▸ TASK: Line by line, retype the material below exactly, from its first line up to and including the one holding "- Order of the".
================
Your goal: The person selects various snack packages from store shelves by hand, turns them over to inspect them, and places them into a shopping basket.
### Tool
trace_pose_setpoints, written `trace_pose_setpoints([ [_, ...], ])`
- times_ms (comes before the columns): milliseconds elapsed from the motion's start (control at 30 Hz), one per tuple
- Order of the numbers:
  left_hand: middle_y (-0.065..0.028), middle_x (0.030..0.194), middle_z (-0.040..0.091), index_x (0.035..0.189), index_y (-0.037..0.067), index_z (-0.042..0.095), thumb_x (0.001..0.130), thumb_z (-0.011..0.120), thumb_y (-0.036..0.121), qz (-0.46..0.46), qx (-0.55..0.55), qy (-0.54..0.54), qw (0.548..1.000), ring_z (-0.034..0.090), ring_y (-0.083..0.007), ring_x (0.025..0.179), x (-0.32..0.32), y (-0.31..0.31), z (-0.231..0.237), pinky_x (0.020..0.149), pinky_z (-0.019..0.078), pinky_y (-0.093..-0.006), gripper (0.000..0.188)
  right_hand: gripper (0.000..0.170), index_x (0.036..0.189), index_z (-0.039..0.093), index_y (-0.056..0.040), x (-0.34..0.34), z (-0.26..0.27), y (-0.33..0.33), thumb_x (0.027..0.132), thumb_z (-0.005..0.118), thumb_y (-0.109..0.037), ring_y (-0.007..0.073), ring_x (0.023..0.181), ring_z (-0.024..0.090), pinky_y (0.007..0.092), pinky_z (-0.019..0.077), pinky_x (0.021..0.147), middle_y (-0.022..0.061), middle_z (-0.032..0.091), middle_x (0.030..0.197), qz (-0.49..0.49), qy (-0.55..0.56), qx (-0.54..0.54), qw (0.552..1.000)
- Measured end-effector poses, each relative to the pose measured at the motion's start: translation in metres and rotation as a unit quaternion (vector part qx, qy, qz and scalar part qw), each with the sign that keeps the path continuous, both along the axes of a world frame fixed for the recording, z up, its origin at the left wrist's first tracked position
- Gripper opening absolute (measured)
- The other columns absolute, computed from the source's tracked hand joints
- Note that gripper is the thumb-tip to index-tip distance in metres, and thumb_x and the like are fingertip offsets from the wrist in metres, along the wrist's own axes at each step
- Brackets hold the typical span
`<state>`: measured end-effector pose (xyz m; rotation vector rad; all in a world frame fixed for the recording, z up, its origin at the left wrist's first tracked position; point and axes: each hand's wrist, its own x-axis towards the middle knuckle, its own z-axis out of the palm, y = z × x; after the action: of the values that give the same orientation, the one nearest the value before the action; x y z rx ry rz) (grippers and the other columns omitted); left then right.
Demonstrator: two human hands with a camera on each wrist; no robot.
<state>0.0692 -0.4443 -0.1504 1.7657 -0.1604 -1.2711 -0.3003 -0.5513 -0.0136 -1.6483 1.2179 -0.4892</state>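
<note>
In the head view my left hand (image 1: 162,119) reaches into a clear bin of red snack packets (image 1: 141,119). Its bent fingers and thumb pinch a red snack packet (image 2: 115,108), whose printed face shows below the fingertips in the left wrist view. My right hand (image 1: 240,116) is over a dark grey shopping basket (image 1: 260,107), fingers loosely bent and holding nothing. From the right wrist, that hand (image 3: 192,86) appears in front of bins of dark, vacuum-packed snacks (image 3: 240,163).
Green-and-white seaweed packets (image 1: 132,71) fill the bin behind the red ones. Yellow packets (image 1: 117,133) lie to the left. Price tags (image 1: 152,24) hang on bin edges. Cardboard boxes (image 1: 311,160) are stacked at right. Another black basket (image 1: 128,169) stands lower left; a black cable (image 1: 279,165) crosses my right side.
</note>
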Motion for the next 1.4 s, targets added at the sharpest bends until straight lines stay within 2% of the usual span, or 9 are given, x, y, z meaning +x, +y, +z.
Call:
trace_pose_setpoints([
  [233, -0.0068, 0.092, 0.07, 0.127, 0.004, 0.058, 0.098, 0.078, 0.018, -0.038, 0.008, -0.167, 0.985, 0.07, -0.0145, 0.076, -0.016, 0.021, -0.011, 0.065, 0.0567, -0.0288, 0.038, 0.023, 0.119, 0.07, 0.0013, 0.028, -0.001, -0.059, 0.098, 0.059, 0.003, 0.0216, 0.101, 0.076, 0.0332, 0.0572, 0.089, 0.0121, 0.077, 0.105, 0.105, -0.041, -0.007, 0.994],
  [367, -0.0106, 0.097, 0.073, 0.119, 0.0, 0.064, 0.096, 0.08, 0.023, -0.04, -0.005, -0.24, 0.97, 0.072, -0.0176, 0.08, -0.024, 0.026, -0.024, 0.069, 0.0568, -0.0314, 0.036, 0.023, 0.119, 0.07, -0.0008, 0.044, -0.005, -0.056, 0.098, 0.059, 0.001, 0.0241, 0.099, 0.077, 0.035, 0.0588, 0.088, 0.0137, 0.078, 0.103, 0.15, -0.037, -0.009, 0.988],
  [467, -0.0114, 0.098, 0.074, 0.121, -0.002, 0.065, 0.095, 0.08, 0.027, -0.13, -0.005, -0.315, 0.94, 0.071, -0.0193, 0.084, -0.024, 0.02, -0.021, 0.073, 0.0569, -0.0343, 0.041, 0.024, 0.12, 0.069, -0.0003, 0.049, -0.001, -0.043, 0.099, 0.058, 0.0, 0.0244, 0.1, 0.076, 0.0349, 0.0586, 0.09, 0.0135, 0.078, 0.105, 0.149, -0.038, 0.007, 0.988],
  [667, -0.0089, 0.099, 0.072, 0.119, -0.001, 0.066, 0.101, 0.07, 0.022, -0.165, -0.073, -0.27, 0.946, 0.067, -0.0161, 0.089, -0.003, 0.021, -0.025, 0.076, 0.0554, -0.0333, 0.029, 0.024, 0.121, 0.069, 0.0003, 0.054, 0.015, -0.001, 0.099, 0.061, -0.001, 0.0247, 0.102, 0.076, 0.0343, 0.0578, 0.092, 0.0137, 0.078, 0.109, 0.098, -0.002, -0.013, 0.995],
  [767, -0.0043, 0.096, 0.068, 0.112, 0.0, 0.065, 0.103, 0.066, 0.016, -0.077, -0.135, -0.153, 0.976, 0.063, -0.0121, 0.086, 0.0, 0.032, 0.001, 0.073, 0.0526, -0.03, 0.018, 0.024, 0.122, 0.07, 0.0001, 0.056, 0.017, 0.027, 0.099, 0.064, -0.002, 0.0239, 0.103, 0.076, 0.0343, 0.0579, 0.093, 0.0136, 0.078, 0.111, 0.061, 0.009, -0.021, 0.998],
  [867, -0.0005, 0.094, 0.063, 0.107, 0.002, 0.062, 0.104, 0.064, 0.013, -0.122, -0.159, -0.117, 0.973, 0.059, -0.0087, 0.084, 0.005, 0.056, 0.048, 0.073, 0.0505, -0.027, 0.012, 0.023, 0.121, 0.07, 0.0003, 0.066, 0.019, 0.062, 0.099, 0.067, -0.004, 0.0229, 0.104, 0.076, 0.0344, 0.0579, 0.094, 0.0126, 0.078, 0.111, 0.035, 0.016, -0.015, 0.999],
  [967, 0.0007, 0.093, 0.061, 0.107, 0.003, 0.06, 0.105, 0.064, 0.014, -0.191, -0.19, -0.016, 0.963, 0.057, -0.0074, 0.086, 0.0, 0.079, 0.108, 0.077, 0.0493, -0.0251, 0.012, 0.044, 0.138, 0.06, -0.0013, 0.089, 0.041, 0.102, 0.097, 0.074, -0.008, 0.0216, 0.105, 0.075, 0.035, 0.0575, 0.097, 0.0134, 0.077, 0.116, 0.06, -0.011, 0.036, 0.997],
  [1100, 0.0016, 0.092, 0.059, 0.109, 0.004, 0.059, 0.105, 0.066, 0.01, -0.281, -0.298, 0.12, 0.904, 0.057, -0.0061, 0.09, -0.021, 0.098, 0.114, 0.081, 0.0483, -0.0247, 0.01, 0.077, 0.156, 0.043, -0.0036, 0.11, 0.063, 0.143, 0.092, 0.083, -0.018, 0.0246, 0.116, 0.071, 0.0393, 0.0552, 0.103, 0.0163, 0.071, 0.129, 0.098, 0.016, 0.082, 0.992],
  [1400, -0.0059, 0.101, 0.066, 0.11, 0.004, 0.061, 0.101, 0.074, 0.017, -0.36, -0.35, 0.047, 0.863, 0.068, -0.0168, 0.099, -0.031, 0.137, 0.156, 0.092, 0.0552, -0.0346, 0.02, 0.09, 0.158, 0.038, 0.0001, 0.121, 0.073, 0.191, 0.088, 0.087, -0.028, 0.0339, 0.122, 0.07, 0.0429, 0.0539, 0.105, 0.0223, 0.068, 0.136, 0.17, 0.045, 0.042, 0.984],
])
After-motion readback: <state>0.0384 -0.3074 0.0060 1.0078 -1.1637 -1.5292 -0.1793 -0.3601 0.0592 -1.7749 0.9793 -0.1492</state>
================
▸ OUTPUT FOR THIS EXERCISE:
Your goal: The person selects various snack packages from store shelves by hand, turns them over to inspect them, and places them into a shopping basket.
### Tool
trace_pose_setpoints, written `trace_pose_setpoints([ [_, ...], ])`
- times_ms (comes before the columns): milliseconds elapsed from the motion's start (control at 30 Hz), one per tuple
- Order of the numbers:

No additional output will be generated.